_Data_
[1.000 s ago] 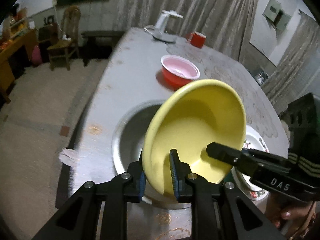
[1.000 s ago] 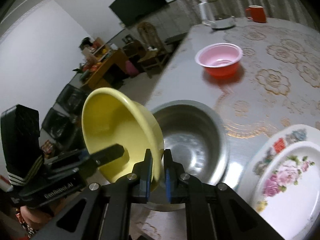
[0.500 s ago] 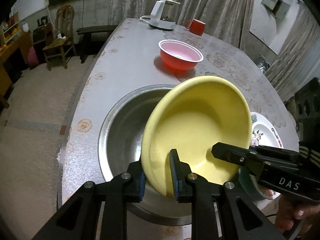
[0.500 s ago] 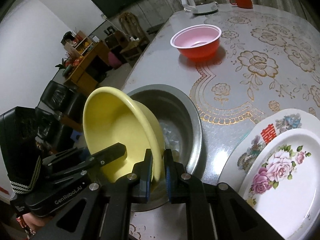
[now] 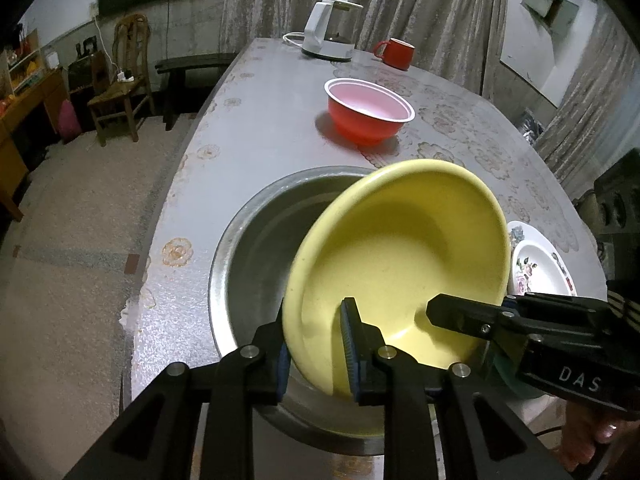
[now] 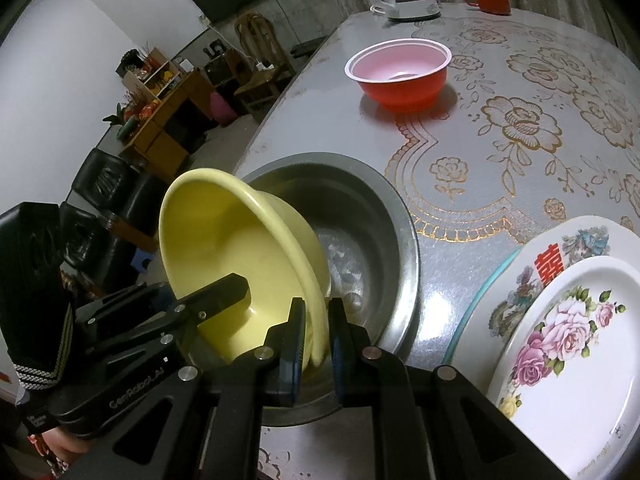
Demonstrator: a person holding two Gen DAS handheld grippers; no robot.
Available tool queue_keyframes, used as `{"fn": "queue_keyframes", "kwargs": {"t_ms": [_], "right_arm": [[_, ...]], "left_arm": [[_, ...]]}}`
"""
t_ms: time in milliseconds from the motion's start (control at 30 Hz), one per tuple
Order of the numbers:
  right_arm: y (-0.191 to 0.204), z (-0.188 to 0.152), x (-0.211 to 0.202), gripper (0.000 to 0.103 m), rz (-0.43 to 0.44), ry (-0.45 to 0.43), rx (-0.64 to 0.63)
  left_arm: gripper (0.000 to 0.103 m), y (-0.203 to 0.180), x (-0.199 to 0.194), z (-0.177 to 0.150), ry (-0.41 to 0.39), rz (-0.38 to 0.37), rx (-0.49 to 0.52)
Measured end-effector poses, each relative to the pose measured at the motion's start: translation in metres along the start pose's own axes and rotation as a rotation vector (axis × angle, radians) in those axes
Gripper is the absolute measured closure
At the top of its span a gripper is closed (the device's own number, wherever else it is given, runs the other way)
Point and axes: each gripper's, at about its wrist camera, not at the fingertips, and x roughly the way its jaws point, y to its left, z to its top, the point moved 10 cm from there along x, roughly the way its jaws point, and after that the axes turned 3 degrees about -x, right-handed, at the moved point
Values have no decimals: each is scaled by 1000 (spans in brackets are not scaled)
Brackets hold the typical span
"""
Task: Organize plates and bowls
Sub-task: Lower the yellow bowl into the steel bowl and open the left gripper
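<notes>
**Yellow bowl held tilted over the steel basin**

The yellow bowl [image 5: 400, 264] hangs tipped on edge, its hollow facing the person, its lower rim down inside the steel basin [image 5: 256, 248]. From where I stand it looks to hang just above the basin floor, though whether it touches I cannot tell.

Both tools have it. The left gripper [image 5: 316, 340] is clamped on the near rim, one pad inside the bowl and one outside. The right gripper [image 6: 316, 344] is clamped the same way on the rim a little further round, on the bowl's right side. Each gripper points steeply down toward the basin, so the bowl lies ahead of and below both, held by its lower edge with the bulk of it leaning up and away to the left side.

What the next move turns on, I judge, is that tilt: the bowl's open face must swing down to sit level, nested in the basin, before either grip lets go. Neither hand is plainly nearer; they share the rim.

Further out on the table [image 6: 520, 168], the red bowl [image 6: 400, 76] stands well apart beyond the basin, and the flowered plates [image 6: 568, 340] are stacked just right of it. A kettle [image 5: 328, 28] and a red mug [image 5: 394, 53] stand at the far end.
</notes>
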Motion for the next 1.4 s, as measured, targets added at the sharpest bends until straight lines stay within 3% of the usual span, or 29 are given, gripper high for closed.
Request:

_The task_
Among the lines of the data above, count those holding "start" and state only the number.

_Output below_
2